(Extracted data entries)
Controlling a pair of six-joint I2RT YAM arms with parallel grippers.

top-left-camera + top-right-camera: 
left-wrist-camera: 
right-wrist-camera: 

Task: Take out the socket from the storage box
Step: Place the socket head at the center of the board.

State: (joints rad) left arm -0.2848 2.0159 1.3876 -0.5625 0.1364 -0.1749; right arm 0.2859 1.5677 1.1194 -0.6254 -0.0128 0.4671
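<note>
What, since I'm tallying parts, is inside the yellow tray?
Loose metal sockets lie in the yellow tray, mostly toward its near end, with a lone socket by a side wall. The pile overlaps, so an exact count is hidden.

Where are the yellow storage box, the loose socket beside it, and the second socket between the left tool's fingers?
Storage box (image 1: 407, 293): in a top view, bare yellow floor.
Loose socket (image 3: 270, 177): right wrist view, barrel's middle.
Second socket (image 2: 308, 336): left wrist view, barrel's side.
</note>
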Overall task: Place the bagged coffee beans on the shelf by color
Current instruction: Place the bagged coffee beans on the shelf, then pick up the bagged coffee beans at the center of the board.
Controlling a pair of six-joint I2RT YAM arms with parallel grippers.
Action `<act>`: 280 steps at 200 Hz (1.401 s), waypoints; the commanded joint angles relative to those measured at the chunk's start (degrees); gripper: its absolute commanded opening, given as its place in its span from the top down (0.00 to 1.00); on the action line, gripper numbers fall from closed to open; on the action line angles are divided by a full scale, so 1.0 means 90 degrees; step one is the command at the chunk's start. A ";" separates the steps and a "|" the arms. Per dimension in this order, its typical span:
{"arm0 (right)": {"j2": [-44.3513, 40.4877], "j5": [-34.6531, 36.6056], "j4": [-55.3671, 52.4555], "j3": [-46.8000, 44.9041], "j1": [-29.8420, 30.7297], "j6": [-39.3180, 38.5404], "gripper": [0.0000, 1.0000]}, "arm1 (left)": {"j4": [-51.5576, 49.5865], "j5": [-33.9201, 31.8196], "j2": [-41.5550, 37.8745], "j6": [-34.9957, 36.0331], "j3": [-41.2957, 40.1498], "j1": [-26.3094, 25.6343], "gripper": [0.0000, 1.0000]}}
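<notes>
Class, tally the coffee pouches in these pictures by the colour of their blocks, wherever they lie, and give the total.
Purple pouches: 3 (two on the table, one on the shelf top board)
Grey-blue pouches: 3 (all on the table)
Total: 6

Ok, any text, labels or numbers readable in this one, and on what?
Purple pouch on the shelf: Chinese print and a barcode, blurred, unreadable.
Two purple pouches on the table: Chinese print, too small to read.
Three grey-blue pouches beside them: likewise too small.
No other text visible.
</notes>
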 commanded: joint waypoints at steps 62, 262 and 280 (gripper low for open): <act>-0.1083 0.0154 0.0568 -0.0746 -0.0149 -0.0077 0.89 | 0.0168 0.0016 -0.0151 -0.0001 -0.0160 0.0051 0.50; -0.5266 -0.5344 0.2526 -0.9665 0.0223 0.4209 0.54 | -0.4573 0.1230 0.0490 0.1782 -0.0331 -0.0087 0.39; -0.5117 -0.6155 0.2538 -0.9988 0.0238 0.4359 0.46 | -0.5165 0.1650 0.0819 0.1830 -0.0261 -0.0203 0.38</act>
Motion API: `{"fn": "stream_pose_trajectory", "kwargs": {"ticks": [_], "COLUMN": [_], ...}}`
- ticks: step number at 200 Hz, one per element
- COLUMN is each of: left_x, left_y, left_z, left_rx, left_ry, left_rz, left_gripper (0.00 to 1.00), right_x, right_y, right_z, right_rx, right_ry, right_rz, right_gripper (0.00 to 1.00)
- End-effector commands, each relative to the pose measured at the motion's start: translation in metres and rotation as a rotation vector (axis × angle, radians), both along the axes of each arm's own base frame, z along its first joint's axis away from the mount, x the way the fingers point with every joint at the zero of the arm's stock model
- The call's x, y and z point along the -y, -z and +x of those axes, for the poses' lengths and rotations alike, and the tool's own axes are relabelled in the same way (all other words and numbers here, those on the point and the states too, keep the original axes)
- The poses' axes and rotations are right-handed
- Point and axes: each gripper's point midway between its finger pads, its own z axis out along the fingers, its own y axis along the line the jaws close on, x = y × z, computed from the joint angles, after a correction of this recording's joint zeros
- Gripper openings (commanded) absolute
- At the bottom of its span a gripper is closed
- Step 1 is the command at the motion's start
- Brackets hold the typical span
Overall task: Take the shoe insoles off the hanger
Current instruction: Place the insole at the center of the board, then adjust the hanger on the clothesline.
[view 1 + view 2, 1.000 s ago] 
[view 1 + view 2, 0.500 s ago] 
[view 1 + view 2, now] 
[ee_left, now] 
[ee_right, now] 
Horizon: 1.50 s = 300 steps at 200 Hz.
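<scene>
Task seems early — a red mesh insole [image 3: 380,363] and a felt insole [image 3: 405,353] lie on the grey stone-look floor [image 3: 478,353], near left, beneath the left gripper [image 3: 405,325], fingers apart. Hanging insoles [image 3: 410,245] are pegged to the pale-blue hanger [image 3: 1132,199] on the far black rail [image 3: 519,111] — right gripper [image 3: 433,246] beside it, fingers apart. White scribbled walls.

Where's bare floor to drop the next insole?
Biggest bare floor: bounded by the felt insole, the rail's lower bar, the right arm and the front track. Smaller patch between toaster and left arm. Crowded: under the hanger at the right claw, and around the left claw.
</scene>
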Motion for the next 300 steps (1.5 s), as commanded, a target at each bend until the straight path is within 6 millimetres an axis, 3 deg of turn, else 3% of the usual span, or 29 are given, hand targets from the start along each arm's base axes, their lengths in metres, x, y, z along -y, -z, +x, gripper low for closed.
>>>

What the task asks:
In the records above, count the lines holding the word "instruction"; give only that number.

Answer for this exercise:
2